Restate word for word the lines that begin the listing and end with the line holding "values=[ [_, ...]".

BEGIN

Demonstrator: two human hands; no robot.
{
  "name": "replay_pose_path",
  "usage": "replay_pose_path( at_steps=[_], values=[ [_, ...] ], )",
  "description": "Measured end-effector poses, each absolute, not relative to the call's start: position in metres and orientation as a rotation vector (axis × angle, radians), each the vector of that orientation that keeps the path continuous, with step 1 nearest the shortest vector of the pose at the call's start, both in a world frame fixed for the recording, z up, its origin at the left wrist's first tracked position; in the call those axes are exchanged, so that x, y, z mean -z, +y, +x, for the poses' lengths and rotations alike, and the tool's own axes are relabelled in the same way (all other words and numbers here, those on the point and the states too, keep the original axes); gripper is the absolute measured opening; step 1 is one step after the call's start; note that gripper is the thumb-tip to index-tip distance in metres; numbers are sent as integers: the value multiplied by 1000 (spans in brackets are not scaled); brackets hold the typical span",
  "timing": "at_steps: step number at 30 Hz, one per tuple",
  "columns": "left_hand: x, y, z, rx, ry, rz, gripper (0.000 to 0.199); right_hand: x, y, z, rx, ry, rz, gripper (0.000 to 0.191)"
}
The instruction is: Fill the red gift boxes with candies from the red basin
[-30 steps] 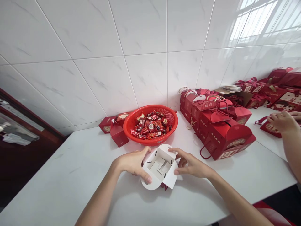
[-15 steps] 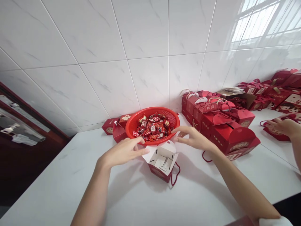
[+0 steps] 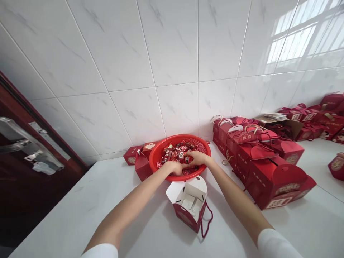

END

■ OUTPUT FOR THIS TASK:
Demonstrator: two human hands; no robot.
{
  "name": "replay_pose_path",
  "usage": "replay_pose_path( at_steps=[_], values=[ [_, ...] ], )",

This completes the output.